Interview with Sjoerd Simons of Empathy

Gnome Multimedia
Gnome Multimedia

This is the third in a series of interviews about open source multimedia, the previous interviews were about Jokosher and Totem. For this interview we check in with Sjoerd Simons who works on the Empathy client, an which combines instant messaging, video conferencing and voice over IP into one application. Sjoerd will talk to us about the current status of Empathy and where it is going.

Could you give us an introduction on who you are and what projects you been working on over the years?

I'm a dutch guy working for Collabora Ltd. in Cambridge, UK. I started my involvement with the open source/free software as a Debian Maintainer. I'm one of the people maintaining GNOME for Debian, but most of my work has been on the stuff things below the desktop (Avahi, D-Bus, Hal, etc), both for debian and to a lesser extent upstream. The last few years i've been working for Collabora on various bits and pieces of the Telepathy ecosystem, with as biggest project I've done being telepathy-salut (the link-local XMMP connection manager) of which i'm the main author.

For those not familiar with Empathy, what type of application is it and what are its features?

Empathy is an instant messaging client build on top of Telepathy. Currently it supports presence, chatting (both p2p and chatrooms), voice and video calling for a variety of protocols, including but not limited to XMPP, link-local XMPP, MSN, SIP, Yahoo, ICQ etc..

Who are the current contributors to Empathy apart from yourself?
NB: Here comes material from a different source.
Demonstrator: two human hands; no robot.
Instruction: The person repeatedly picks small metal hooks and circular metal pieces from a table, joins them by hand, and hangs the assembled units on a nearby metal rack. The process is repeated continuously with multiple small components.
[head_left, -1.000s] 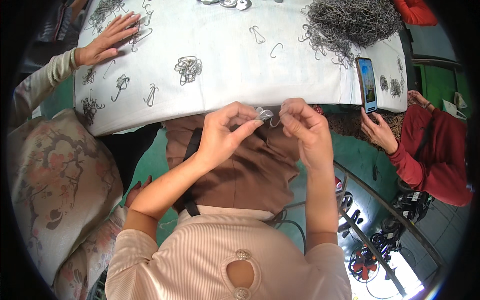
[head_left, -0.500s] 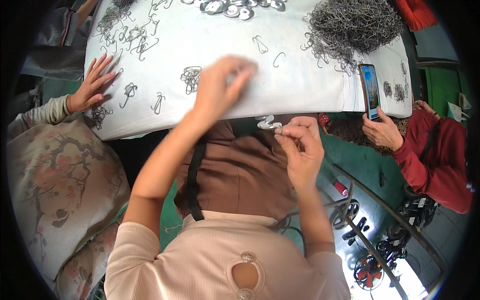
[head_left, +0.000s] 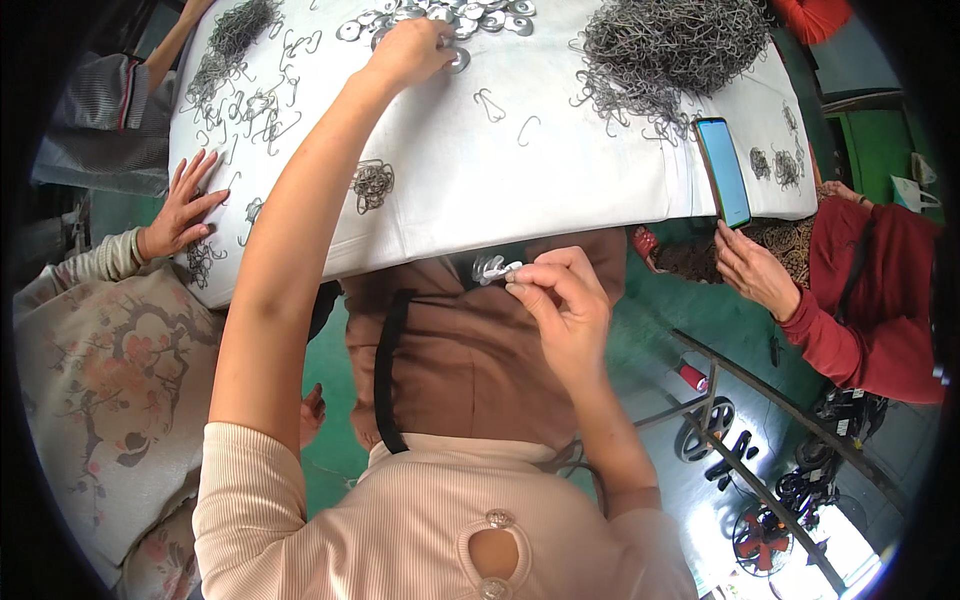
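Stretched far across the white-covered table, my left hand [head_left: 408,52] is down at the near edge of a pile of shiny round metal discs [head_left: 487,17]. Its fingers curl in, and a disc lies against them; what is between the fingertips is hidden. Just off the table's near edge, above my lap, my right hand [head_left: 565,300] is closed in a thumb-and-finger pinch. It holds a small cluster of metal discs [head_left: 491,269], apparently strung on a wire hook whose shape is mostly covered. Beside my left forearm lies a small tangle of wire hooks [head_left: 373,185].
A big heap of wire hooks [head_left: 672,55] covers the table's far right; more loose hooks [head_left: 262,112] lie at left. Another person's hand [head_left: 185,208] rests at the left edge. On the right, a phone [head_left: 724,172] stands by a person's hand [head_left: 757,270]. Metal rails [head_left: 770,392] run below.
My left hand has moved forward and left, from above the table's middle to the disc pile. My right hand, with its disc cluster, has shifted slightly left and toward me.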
Xavier Claessens is the main maintainer. Guillaume Desmottes has been polishing file transfer support recently and works on MUC support from time to time. Jonny Lamb works on a various things, some of his recent work was the importer for Pidgin accounts and the initial support for file tranfers. Cosimo Cecchi recently joined us here at Collabora and is mostly working on user interface things, he's currently working on integrating libcanberra for sound events and support for notifications.

Empathy uses GStreamer, Farsight and Telepathy to support VoIP and video calling. Could you please explain what each of those components provide Empathy?

Empathy uses things called Telepathy connection managers (or CMs for short) as the backend for the various protocols it speaks. A CM is responsible for actually connecting to the server (if applicable) and sending your chat messages over the wire. So empathy itself doesn't actually speak any of the protocols directly, it just tells the CM what it wants to do.

Now to make a VoIP or video call you actually need two things. The first part is the signalling, e.g. you tell the other side you want to call them, which audio/video codecs you support, etc. This part is protocol specific and is done by the Telepathy CM. The second part is the actual streaming of the audio/video data over the network and recording/displaying it. Most of that work is basically the same for all protocols and is what Farsight does for us.

Farsight itself is built on top of Gstreamer and uses it for all the multimedia handling.

As someone developing a non-playback application using GStreamer what is your opinion on GStreamer for these kind of applications?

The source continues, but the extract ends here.